Solved – Intervention analysis with multi-dimensional time-series

arimaintervention-analysismultivariate analysistime series

I would like to do an intervention analysis to quantify the results of a policy decision on the sales of alcohol over time. I am fairly new to time series analysis, however, so I have some beginners questions.

An examination of the literature reveals that other researchers have used ARIMA to model the time-series sales of alcohol, with a dummy variables as regressor to model the effect of the intervention. While this seems like a reasonable approach, my data set is slightly richer than those I have encoutnered in the literature. Firstly, my data set is disaggregated by beverage type (i.e. beer, wine, spirits), and then further disaggregated by geographical zone.

While I could create separate ARIMA analyses for each disagregated group and then compare the results, I suspect there is a better approach here.
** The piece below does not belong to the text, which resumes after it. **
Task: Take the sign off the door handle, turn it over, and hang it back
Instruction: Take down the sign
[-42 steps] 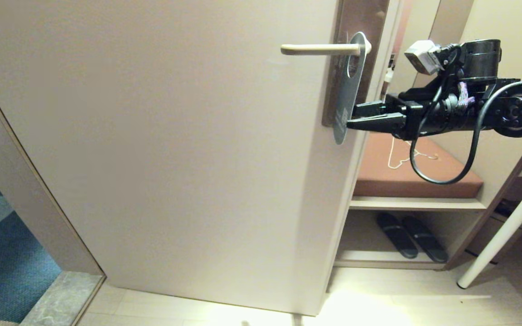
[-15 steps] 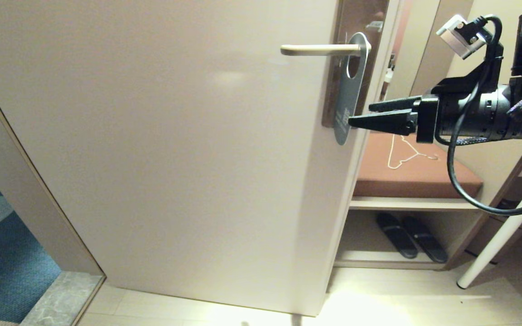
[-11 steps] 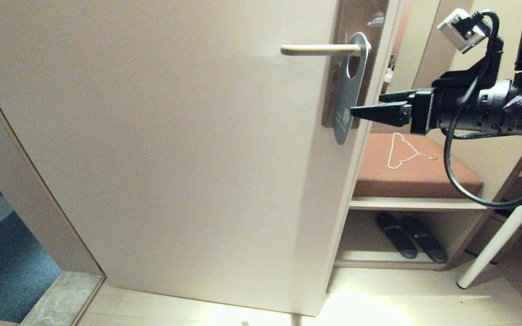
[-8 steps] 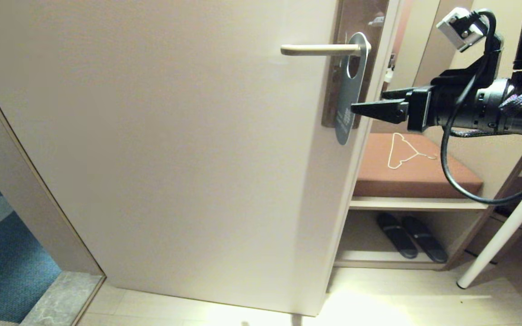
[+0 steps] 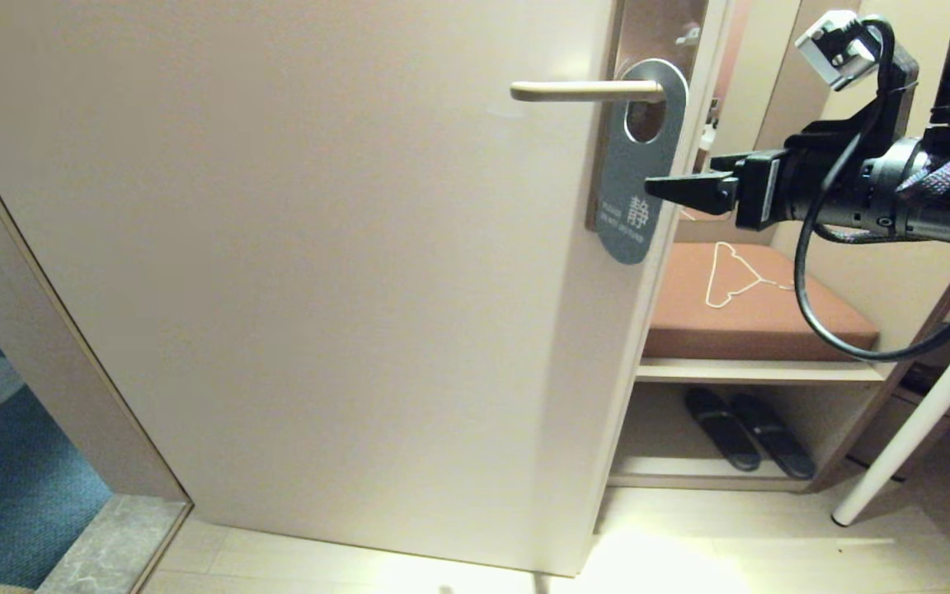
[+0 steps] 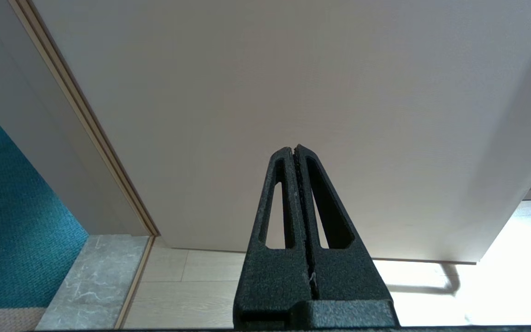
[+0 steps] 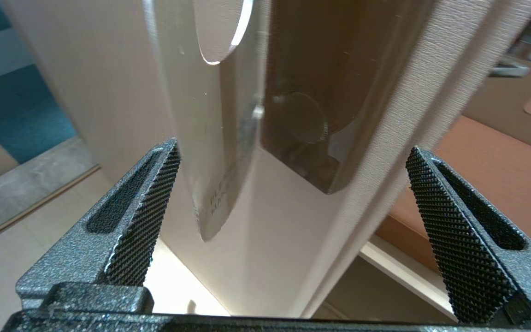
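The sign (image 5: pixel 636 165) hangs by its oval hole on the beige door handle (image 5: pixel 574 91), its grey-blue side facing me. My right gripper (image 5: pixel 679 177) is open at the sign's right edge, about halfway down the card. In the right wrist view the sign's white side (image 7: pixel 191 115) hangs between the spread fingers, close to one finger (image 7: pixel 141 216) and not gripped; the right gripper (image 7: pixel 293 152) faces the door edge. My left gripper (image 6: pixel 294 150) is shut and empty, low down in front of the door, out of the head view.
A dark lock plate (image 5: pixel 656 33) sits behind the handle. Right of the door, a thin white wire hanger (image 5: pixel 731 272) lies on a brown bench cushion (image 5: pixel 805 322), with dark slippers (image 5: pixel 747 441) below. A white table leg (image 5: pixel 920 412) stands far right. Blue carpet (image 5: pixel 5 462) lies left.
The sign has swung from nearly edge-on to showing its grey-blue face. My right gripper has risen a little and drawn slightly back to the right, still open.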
Could anyone more familiar with multi-dimensional time-series data provide some poitners or suggestions?

Best Answer

The ARIMA model with a dummy variable for an intervention is a special case of a linear model with ARIMA errors.

You can do the same here but with a richer linear model including factors for the beverage type and geographical zones.

In R, the model can be estimated using arima() with the regression variables included via the xreg argument. Unfortunately, you will have to code the factors using dummy variables, but otherwise it is relatively straightforward.